REQUIRED ACTION: Your answer is the listing, printed exactly as given.

RAW DATA:

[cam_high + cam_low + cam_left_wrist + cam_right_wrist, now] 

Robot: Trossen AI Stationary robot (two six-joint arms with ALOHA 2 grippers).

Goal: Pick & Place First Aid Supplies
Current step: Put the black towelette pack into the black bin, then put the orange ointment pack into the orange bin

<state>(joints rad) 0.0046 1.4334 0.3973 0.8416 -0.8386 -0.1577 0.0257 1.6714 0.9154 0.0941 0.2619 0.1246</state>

EXERCISE RESULT:
[cam_high + cam_low + cam_left_wrist + cam_right_wrist, now] 

Robot: Trossen AI Stationary robot (two six-joint arms with ALOHA 2 grippers).

Goal: Pick & Place First Aid Supplies
Current step: Put the black towelette pack into the black bin, then put the orange ointment pack into the orange bin

<state>(joints rad) 0.0046 1.4334 0.3973 0.8416 -0.8386 -0.1577 0.0257 1.6714 0.9154 0.0941 0.2619 0.1246</state>

The requested output is complete.